The bus stations themselves are no picnic. In DC, we are called to board people behind me in line skirt around and end up near the front. After standing at the head of the line for two hours in Knoxville, I am shoved aside by rowdy throngs shoving their tickets at the driver and scampering aboard ahead of me. Retrieving my bags in DC, a security guard tries to shoo me away before I can get my luggage strap secured. Apparently she thinks I am about to start unpacking my bags while other passengers bustle about demanding their stowed items.
I am amazed at what qualifies as baggage.

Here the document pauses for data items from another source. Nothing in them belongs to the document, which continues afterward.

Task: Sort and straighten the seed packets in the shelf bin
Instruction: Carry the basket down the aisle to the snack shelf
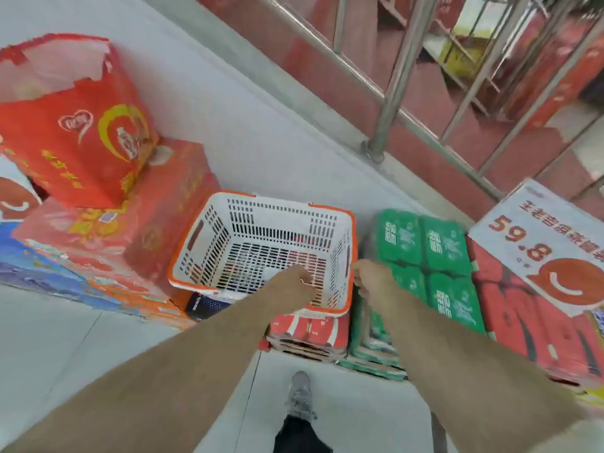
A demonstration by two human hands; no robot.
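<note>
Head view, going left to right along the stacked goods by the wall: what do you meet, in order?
Torn red carton → white basket with orange rim, left hand inside it → right hand at its right rim → green packs → white price sign reading 59.8.

Red "59.8" on white price sign (536, 237) (other characters blurred)
</note>
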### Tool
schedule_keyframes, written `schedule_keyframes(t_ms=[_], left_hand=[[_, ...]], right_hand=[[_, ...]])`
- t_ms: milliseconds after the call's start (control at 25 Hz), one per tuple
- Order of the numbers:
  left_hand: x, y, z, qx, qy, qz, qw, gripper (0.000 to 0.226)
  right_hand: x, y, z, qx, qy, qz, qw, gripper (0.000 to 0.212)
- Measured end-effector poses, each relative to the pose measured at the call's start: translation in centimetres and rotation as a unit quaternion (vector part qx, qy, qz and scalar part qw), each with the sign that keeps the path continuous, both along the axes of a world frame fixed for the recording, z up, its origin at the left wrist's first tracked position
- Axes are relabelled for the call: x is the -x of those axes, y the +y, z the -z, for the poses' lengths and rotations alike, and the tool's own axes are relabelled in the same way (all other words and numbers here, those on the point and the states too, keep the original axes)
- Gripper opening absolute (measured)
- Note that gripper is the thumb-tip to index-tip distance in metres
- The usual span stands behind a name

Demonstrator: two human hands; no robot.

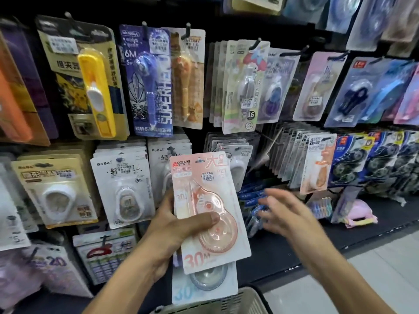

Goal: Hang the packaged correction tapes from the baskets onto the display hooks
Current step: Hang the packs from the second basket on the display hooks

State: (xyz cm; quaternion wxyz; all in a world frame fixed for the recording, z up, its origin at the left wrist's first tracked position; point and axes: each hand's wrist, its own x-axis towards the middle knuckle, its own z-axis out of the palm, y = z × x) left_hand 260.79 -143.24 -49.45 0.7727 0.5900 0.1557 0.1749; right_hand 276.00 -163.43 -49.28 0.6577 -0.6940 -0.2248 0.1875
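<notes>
Left hand (179, 225) pinched the pink correction tape pack (209, 209) upright, thumb across its blister, near the lower hooks; right hand (288, 211) was spread and empty, blurred. Risk: thumb-only grip could let the stack slide, since a blue pack (204, 284) sat behind. Count: apparently two packs held, one basket (226, 302).

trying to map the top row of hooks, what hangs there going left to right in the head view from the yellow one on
Yellow pen-shaped correction tape on a beige card → dark blue card marked 6M → orange-brown tape on a pale card → white card with an umbrella cartoon → pink card with a small round tape
</notes>
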Motion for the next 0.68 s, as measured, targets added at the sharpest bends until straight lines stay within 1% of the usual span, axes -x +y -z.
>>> schedule_keyframes(t_ms=[40,80,120,200,240,320,360,400,480,520,600,680], left_hand=[[-0.2,-0.2,0.0,-0.002,0.000,-0.004,1.000,0.094],[-0.3,-0.3,0.1,0.002,-0.001,-0.002,1.000,0.095],[-0.3,-0.4,0.1,0.011,-0.005,0.008,1.000,0.098],[-0.3,-0.4,0.0,0.033,-0.020,0.030,0.999,0.102],[-0.3,-0.3,0.2,0.039,-0.030,0.035,0.998,0.096],[-0.4,-0.1,0.3,0.032,-0.046,0.033,0.998,0.068],[-0.5,-0.1,0.3,0.028,-0.050,0.026,0.998,0.055],[-0.6,0.0,0.3,0.028,-0.049,0.014,0.998,0.047],[-0.5,0.2,0.5,0.038,-0.044,-0.006,0.998,0.043],[-0.4,0.4,0.4,0.040,-0.044,-0.013,0.998,0.043],[-0.3,0.7,0.3,0.041,-0.048,-0.009,0.998,0.047],[-0.2,0.7,0.3,0.038,-0.052,0.001,0.998,0.051]], right_hand=[[2.2,0.7,0.1,0.011,-0.005,-0.087,0.996,0.053],[4.1,1.4,0.2,0.015,-0.005,-0.142,0.990,0.056],[5.5,2.1,0.2,0.004,0.000,-0.154,0.988,0.055],[6.1,2.8,0.4,-0.050,0.044,-0.117,0.991,0.046],[5.8,2.9,0.4,-0.081,0.075,-0.104,0.988,0.042],[4.4,2.4,-0.2,-0.145,0.124,-0.069,0.979,0.038],[3.4,1.9,-0.6,-0.167,0.133,-0.029,0.977,0.039],[2.1,1.4,-0.8,-0.175,0.130,0.023,0.976,0.042],[-0.5,0.2,-1.0,-0.150,0.109,0.116,0.976,0.042],[-1.6,-0.5,-0.9,-0.129,0.096,0.143,0.977,0.038],[-3.2,-1.3,-0.5,-0.094,0.077,0.180,0.976,0.033],[-4.0,-1.6,-0.4,-0.080,0.083,0.197,0.974,0.037]])
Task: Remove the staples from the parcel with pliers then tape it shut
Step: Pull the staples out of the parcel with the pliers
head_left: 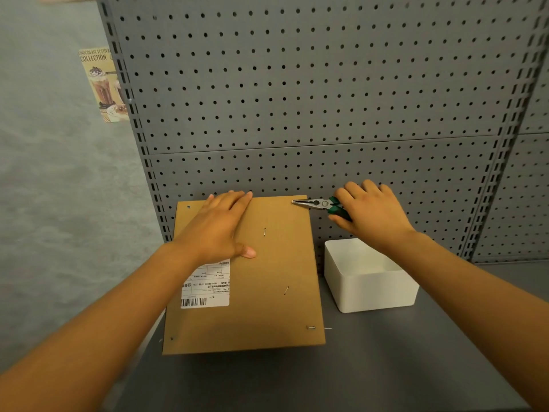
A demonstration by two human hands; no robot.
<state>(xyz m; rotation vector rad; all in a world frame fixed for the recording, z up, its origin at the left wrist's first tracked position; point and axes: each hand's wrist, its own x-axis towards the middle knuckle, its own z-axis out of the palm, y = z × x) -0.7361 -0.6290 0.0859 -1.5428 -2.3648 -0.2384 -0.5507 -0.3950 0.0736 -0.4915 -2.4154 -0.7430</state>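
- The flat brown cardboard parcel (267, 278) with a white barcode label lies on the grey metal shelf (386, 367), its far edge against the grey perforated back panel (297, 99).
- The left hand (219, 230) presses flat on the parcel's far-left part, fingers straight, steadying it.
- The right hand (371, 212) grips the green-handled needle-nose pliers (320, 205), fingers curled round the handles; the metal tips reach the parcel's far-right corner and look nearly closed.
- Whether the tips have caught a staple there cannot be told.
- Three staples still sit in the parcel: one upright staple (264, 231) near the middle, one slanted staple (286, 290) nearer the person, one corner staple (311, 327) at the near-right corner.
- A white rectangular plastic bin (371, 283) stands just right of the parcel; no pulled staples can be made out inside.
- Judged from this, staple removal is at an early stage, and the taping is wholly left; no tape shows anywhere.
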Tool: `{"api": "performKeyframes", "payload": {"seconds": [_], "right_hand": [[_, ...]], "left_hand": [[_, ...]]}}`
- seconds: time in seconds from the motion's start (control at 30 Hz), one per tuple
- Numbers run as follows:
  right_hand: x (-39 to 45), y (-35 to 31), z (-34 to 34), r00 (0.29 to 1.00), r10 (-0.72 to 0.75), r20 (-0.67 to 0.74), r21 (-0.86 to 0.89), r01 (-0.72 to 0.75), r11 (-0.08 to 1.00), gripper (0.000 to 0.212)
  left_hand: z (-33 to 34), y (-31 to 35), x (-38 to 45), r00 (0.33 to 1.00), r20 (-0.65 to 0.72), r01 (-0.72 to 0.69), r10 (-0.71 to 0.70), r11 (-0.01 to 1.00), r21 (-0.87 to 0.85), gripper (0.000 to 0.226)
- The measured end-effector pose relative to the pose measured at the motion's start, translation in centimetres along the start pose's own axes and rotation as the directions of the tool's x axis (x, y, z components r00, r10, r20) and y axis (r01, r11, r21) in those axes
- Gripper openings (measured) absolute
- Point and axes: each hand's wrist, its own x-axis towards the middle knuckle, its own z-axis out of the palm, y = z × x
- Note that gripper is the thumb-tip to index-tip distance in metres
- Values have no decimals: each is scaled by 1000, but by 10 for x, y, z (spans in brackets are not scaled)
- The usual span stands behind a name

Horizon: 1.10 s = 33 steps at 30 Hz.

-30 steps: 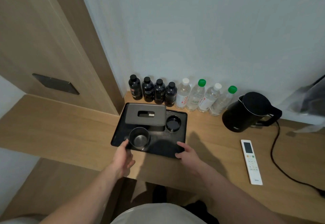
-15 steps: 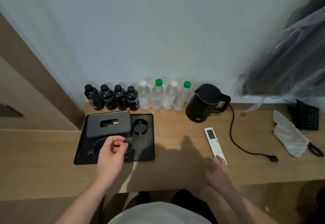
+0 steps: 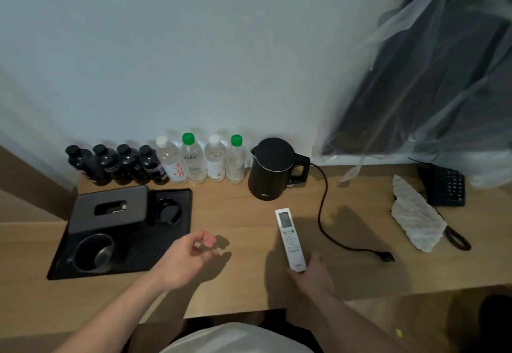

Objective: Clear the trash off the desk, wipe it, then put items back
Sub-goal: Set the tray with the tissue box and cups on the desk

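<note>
A: Where are the hands?

B: The right hand (image 3: 311, 275) is at the near end of the white remote control (image 3: 290, 239), fingers curled round its bottom edge, gripping it. The remote lies flat on the wooden worktop (image 3: 243, 219), screen end pointing toward the wall.

A: And the left?

B: The left hand (image 3: 184, 261) hovers over the worktop just right of the black tray (image 3: 180, 258), fingers loosely curled, holding nothing.

A: What sits in the tray?

B: A dark tissue box (image 3: 109, 208) at the back left, a round black dish (image 3: 166, 211) beside it, and a metal cup (image 3: 94, 251) at the near left.

A: Along the wall?

B: Four black bottles (image 3: 116, 165), then four clear water bottles (image 3: 203, 160), two with white caps and two with green. Next to them stands a black electric kettle (image 3: 273, 170); its cord (image 3: 327, 225) trails across the worktop, plug lying loose.

A: Further right?

B: A white cleaning cloth (image 3: 414, 214) on the worktop, with a black loop handle at its near end. Behind it a black telephone (image 3: 443, 186), and above that a dark screen under clear plastic sheeting (image 3: 432, 70).
</note>
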Motion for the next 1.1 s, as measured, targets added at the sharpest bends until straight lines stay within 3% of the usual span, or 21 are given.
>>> {"api": "performKeyframes", "payload": {"seconds": [0.13,0.27,0.4,0.47,0.57,0.6,0.67,0.77,0.97,1.1], "right_hand": [[21,2,-13,983,-89,159,-100,106,989,56],[46,18,-36,944,-160,288,20,161,987,36],[64,47,-89,937,-188,294,181,138,974,13],[82,76,-117,964,-144,224,275,79,958,16],[122,112,-147,988,-51,144,457,-21,889,53],[139,123,-154,987,9,163,523,-94,847,56],[160,131,-172,979,120,164,586,-194,786,36],[196,148,-195,966,242,90,596,-247,764,33],[242,158,-201,949,293,116,549,-307,778,40],[238,126,-227,951,254,174,638,-306,707,18]], "left_hand": [[20,32,17,999,-43,34,-34,999,17,14],[41,67,31,996,-78,51,-53,998,-27,11],[60,92,40,990,-135,31,-43,995,-93,11],[68,97,42,988,-139,45,-61,992,-115,13],[80,108,44,987,-125,83,-98,989,-121,13],[84,113,45,987,-125,89,-105,988,-125,13],[90,123,49,985,-130,93,-109,988,-126,14],[95,133,54,987,-122,94,-106,990,-101,14],[94,150,59,985,-117,120,-125,991,-53,12],[88,155,66,981,-129,146,-146,989,-9,12]]}}
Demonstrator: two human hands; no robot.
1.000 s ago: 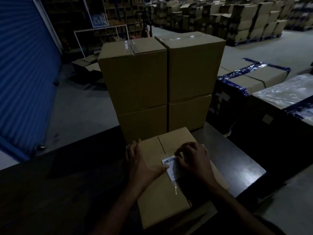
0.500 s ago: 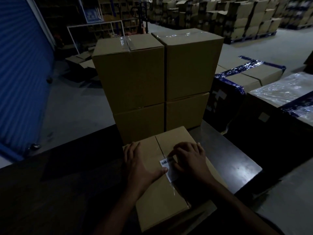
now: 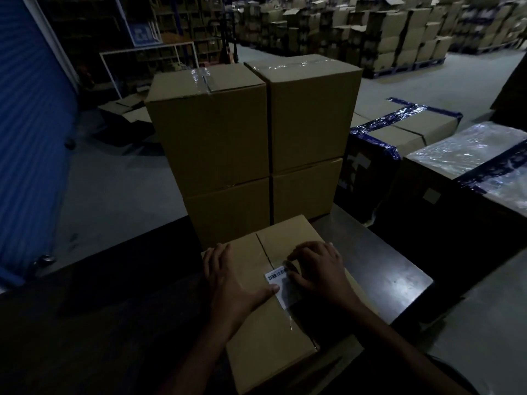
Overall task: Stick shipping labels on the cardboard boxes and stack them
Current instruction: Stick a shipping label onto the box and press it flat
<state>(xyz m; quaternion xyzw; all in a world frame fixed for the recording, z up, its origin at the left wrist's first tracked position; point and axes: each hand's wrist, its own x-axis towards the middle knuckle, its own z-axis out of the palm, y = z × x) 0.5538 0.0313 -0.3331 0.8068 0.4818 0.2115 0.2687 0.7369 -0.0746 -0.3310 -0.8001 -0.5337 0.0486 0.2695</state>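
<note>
A taped cardboard box (image 3: pixel 265 337) lies on the dark table (image 3: pixel 379 280) in front of me. A white shipping label (image 3: pixel 281 283) with a barcode sits on its top, over the centre seam. My left hand (image 3: pixel 231 280) lies flat on the box's left half, its thumb touching the label's left edge. My right hand (image 3: pixel 319 269) rests on the label's right part with bent fingers pressing down, hiding part of it. Behind the table stands a stack of brown boxes (image 3: pixel 256 138), two wide and two high.
Boxes bound with blue tape (image 3: pixel 399 132) and a plastic-wrapped one (image 3: pixel 470 155) stand to the right. A blue roller shutter (image 3: pixel 28 138) fills the left side. Pallets of many cartons (image 3: pixel 399 32) line the far floor. Flattened cardboard (image 3: pixel 128 109) lies on the concrete.
My right fingers have slid a little across the label. My left hand has stayed flat on the box, and the view has shifted slightly.
</note>
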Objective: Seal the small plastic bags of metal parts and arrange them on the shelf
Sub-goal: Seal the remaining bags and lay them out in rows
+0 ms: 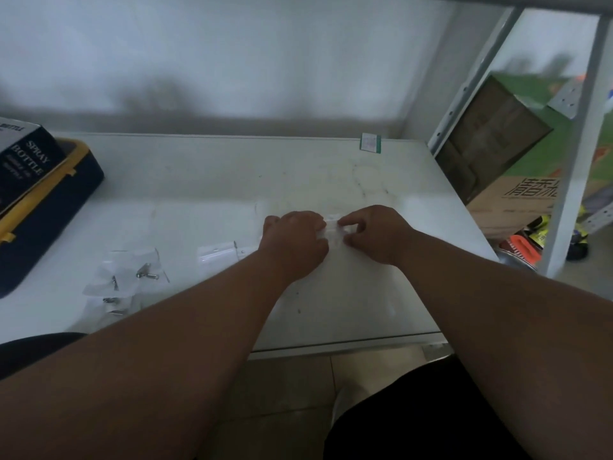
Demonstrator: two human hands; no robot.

One man brings a huge storage tote. A young woman shows up with a fully loaded two-drawer nightstand: the ultimate in hard-sided luggage. The calm, polite passengers I saw on my early trips have been replaced by folks who crowd the drivers so much that not a square foot of space is left to stack (or more aptly, toss) unloaded baggage. One man, sleeping off his football game binge (he and his buddies talk and laugh loudly throughout the first hour), claims my almost-whispered two minute cell phone conversation disturbs his sleep.
Do I still take Megabus? Yes, I do. Megabus and Ambien are made for each other. As my round-trip ticket price goes from $6 to $9 to $18 to $27 and now to $58 or $68 (and the bus windows get greasier and greasier, apparently because the alleged cleaners almost always overlook the ubiquitous head-smears), it’s still cheaper - and easier - than driving. More importantly, I’ve learned a few tricks. Now that all the buses (all I’ve seen, anyway) are double deckers, location is more important than ever. That’s all I’m going to say though. I have enough competition as it is.